WHAT YOU ARE ASKED TO DO :: Restate all of the following data exactly, keeping any images out of the copy.
(Beginning of INFORMATION SHOWN)
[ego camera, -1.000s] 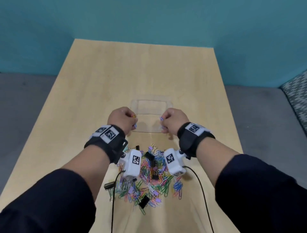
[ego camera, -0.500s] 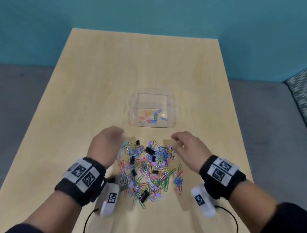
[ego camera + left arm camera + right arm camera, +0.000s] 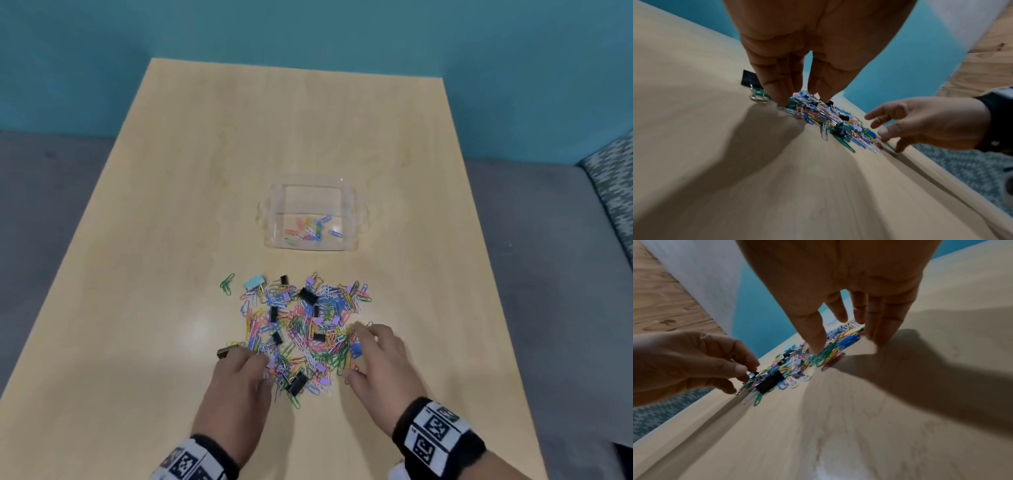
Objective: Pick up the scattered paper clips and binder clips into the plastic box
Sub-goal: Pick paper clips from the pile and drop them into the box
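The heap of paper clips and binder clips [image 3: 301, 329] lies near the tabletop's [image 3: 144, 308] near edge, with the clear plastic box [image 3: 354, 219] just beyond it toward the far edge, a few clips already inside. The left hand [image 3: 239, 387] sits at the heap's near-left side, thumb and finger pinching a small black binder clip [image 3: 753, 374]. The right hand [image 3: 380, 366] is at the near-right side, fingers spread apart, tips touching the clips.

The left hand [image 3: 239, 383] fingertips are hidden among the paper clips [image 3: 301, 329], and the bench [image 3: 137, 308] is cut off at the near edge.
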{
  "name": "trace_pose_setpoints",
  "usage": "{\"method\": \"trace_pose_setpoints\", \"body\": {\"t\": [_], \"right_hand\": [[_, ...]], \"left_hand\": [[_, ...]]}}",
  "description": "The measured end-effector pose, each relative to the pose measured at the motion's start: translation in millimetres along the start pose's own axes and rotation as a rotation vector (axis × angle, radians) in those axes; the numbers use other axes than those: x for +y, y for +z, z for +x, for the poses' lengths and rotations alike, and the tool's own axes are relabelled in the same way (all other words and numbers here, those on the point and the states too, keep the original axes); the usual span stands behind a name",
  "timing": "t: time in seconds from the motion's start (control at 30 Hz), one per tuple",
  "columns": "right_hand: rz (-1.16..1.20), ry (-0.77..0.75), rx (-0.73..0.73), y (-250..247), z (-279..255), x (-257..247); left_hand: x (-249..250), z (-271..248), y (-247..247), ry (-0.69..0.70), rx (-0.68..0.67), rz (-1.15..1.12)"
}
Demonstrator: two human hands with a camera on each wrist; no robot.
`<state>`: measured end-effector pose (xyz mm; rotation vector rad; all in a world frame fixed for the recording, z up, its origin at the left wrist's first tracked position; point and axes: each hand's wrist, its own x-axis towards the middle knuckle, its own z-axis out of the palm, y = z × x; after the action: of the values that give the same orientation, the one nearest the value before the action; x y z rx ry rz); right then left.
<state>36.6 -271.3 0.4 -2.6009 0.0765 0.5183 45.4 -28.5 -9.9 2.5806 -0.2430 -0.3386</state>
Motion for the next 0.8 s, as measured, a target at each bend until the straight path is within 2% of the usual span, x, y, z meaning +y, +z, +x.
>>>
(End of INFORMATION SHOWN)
EXERCISE OUTPUT ::
[ego camera, -1.000s] 
[ego camera, -0.500s] 
[ego camera + left arm camera + right arm camera, +0.000s] 
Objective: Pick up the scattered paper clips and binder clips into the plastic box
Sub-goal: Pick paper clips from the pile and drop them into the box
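The heap of paper clips and binder clips [image 3: 301, 329] lies near the tabletop's [image 3: 144, 308] near edge, with the clear plastic box [image 3: 354, 219] just beyond it toward the far edge, a few clips already inside. The left hand [image 3: 239, 387] sits at the heap's near-left side, thumb and finger pinching a small black binder clip [image 3: 753, 374]. The right hand [image 3: 380, 366] is at the near-right side, fingers spread apart, tips touching the clips.

The left hand [image 3: 239, 383] fingertips are hidden among the paper clips [image 3: 301, 329], and the bench [image 3: 137, 308] is cut off at the near edge.
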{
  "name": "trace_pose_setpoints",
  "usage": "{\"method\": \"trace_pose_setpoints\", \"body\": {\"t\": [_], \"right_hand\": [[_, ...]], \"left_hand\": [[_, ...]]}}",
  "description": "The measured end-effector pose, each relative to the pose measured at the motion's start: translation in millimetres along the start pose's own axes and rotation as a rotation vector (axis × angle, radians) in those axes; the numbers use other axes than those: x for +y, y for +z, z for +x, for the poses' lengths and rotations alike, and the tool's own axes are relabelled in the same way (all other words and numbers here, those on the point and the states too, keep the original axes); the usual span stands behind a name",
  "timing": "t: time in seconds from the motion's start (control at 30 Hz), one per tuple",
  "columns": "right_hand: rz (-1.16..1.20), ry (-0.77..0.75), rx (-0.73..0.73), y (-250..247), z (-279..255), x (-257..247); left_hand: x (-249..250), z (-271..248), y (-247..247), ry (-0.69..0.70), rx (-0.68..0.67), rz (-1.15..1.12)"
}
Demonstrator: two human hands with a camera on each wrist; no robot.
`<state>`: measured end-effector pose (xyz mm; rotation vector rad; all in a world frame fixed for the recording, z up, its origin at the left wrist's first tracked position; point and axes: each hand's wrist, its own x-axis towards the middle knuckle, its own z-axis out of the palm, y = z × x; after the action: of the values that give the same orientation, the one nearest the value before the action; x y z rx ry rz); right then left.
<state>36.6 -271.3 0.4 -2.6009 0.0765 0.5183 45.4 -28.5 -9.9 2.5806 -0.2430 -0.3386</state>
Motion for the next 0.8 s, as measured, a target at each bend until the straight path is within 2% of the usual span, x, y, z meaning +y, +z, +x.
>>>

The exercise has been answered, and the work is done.